Re: shared-memory based stats collector - v70
I'm trying to wrap my head around the shared memory stats collector
infrastructure from
<20220406030008.2qxipjxo776dwnqs@alap3.anarazel.de> committed in
5891c7a8ed8f2d3d577e7eea34dacff12d7b6bbd.
I have one question about locking -- afaics there's nothing protecting
reading the shared memory stats. There is an lwlock protecting
concurrent updates of the shared memory stats, but that lock isn't
taken when we read the stats. Are we ok relying on atomic 64-bit reads
or is there something else going on that I'm missing?
In particular I'm looking at pgstat.c:847 in pgstat_fetch_entry()
which does this:
memcpy(stats_data,
pgstat_get_entry_data(kind, entry_ref->shared_stats),
kind_info->shared_data_len);
stats_data is the returned copy of the stats entry with all the
statistics in it. But it's copied from the shared memory location
directly using memcpy and there's no locking or change counter or
anything protecting this memcpy that I can see.
--
greg
At Mon, 8 Aug 2022 11:53:19 -0400, Greg Stark <stark@mit.edu> wrote in
I'm trying to wrap my head around the shared memory stats collector
infrastructure from
<20220406030008.2qxipjxo776dwnqs@alap3.anarazel.de> committed in
5891c7a8ed8f2d3d577e7eea34dacff12d7b6bbd.I have one question about locking -- afaics there's nothing protecting
reading the shared memory stats. There is an lwlock protecting
concurrent updates of the shared memory stats, but that lock isn't
taken when we read the stats. Are we ok relying on atomic 64-bit reads
or is there something else going on that I'm missing?In particular I'm looking at pgstat.c:847 in pgstat_fetch_entry()
which does this:memcpy(stats_data,
pgstat_get_entry_data(kind, entry_ref->shared_stats),
kind_info->shared_data_len);stats_data is the returned copy of the stats entry with all the
statistics in it. But it's copied from the shared memory location
directly using memcpy and there's no locking or change counter or
anything protecting this memcpy that I can see.
We take LW_SHARED while creating a snapshot of fixed-numbered
stats. On the other hand we don't for variable-numbered stats. I
agree to you, that we need that also for variable-numbered stats.

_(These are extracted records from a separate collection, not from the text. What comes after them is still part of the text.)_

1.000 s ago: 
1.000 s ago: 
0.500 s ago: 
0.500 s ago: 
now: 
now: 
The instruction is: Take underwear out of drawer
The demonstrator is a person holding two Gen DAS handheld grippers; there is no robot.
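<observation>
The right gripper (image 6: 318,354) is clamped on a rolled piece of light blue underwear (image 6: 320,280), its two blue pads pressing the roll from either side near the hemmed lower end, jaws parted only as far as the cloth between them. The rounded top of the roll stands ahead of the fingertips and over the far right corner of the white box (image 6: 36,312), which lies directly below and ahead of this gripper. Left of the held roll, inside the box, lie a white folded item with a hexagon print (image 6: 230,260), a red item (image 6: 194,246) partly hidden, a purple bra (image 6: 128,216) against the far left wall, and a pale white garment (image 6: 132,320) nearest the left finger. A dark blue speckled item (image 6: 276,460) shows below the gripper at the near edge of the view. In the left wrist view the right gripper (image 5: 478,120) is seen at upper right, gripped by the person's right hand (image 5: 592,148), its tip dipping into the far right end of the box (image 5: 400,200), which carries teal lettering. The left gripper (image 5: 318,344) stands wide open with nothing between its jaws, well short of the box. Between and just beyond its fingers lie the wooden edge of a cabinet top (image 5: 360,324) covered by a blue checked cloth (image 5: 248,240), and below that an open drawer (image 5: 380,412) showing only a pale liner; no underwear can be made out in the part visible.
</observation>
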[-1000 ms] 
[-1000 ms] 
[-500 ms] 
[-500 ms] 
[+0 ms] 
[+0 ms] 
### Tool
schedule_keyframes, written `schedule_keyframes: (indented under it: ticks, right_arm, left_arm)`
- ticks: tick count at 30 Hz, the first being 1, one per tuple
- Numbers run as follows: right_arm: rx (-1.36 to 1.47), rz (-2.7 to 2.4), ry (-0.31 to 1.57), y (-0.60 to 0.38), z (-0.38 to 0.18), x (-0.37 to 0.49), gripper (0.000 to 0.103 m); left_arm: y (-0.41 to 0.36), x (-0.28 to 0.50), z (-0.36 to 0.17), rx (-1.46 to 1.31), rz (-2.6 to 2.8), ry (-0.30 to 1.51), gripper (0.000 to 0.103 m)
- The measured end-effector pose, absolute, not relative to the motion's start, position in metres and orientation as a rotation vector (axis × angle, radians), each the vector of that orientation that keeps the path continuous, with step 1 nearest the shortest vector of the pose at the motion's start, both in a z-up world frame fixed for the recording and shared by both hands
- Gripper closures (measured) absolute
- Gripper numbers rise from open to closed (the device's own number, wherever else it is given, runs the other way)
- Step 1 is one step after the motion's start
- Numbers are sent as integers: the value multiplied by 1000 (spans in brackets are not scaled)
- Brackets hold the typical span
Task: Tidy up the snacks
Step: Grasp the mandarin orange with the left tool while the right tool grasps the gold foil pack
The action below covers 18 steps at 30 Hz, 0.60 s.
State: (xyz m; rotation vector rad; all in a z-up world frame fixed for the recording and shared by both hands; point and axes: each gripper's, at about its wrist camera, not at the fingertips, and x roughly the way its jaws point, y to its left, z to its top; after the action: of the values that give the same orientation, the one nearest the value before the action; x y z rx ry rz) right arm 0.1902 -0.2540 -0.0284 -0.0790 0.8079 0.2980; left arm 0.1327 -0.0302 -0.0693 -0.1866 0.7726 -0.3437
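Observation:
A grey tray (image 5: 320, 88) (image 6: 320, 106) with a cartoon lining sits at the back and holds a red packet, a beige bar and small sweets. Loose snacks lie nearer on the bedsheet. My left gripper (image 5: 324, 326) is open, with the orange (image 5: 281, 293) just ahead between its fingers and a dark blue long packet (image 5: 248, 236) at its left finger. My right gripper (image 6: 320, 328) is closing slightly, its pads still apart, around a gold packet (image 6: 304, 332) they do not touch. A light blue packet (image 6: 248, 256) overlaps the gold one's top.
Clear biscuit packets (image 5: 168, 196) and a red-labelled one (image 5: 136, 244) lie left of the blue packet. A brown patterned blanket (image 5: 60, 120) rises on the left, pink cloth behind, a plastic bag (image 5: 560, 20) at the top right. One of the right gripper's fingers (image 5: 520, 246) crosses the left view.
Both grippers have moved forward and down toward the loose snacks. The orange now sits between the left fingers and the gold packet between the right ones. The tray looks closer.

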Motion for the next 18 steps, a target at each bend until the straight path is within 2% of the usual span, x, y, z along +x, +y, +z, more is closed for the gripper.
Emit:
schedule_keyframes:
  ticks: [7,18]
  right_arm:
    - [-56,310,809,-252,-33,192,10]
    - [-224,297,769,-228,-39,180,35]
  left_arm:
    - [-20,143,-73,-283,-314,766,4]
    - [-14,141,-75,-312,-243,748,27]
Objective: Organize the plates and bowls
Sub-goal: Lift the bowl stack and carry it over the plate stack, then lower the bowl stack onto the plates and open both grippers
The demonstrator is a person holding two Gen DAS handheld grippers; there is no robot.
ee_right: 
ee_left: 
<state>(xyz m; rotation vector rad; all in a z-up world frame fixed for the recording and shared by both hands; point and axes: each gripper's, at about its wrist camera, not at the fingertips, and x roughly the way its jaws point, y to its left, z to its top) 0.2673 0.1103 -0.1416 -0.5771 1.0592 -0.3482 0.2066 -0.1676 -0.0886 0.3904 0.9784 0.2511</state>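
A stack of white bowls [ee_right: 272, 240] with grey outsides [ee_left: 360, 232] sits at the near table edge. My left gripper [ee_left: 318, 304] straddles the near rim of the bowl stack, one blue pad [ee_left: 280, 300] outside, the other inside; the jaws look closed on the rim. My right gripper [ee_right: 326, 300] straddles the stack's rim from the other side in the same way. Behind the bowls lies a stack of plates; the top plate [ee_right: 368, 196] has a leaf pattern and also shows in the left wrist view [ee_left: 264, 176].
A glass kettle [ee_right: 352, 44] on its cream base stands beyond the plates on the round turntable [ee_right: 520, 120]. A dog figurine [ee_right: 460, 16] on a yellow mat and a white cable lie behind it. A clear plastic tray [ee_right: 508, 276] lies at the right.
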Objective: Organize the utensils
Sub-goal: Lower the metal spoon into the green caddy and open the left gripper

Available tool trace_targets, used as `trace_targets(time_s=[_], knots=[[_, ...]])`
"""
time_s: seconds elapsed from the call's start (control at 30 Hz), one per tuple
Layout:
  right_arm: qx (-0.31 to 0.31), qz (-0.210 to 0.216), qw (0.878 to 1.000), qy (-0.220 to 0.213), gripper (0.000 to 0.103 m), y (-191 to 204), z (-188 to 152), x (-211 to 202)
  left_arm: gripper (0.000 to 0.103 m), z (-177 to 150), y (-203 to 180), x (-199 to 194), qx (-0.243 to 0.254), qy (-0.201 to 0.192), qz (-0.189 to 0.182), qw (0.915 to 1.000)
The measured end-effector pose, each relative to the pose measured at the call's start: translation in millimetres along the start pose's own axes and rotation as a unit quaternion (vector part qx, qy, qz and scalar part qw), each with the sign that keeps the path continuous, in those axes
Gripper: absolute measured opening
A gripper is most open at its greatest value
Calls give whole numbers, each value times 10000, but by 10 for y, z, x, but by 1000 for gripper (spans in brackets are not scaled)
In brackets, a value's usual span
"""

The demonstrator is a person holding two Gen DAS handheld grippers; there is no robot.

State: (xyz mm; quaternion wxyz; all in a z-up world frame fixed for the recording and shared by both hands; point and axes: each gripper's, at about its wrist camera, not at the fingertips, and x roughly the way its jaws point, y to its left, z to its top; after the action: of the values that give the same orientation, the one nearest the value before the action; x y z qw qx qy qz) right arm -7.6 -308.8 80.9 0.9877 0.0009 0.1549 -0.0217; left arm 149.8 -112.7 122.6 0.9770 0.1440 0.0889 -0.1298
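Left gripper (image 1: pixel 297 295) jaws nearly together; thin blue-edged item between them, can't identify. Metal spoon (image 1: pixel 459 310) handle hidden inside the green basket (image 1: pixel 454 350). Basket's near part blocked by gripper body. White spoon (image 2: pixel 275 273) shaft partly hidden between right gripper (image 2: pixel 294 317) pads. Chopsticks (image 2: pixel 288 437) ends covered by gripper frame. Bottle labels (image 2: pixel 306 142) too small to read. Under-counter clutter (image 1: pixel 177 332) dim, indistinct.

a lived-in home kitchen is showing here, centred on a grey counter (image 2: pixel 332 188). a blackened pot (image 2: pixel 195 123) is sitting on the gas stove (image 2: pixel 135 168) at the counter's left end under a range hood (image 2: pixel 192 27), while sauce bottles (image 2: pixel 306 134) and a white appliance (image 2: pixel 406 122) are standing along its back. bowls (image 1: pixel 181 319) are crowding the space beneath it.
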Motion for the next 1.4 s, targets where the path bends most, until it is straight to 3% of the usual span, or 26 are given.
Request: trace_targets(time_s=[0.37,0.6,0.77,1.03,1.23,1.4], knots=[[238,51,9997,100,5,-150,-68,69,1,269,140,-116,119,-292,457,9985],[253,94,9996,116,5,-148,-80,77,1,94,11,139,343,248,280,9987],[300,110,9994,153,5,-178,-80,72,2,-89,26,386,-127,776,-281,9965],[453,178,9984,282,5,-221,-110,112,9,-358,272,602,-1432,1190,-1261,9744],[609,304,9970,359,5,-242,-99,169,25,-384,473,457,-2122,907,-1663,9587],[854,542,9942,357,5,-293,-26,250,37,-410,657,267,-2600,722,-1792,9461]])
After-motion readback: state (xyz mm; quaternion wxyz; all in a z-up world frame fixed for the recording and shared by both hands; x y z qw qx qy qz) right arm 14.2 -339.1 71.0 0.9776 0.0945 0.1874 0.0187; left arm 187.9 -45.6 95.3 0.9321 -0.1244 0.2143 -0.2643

If I'm not missing something, it's strange that pgstat_lock_entry()
only takes LW_EXCLUSIVE. The atached changes the interface of
pgstat_lock_entry() but there's only one user since another read of
shared stats entry is not using reference. Thus the interface change
might be too much. If I just add bare LWLockAcquire/Release() to
pgstat_fetch_entry,the amount of the patch will be reduced.
regards.
--
Kyotaro Horiguchi
NTT Open Source Software Center
Attachments:
pg_stat_snapshot_takes_read_lock_1.patchtext/x-patch; charset=us-asciiDownload
diff --git a/src/backend/utils/activity/pgstat.c b/src/backend/utils/activity/pgstat.c
index 88e5dd1b2b..7c4e5f0238 100644
--- a/src/backend/utils/activity/pgstat.c
+++ b/src/backend/utils/activity/pgstat.c
@@ -844,9 +844,11 @@ pgstat_fetch_entry(PgStat_Kind kind, Oid dboid, Oid objoid)
else
stats_data = MemoryContextAlloc(pgStatLocal.snapshot.context,
kind_info->shared_data_len);
+ pgstat_lock_entry(entry_ref, LW_SHARED, false);
memcpy(stats_data,
pgstat_get_entry_data(kind, entry_ref->shared_stats),
kind_info->shared_data_len);
+ pgstat_unlock_entry(entry_ref);
if (pgstat_fetch_consistency > PGSTAT_FETCH_CONSISTENCY_NONE)
{
@@ -983,9 +985,15 @@ pgstat_build_snapshot(void)
entry->data = MemoryContextAlloc(pgStatLocal.snapshot.context,
kind_info->shared_size);
+ /*
+ * We're directly accesing the shared stats entry not using
+ * reference. pg_stat_lock_entry() cannot be used here.
+ */
+ LWLockAcquire(&stats_data->lock, LW_SHARED);
memcpy(entry->data,
pgstat_get_entry_data(kind, stats_data),
kind_info->shared_size);
+ LWLockRelease(&stats_data->lock);
}
dshash_seq_term(&hstat);
diff --git a/src/backend/utils/activity/pgstat_database.c b/src/backend/utils/activity/pgstat_database.c
index d9275611f0..fdf4d022c1 100644
--- a/src/backend/utils/activity/pgstat_database.c
+++ b/src/backend/utils/activity/pgstat_database.c
@@ -364,7 +364,7 @@ pgstat_database_flush_cb(PgStat_EntryRef *entry_ref, bool nowait)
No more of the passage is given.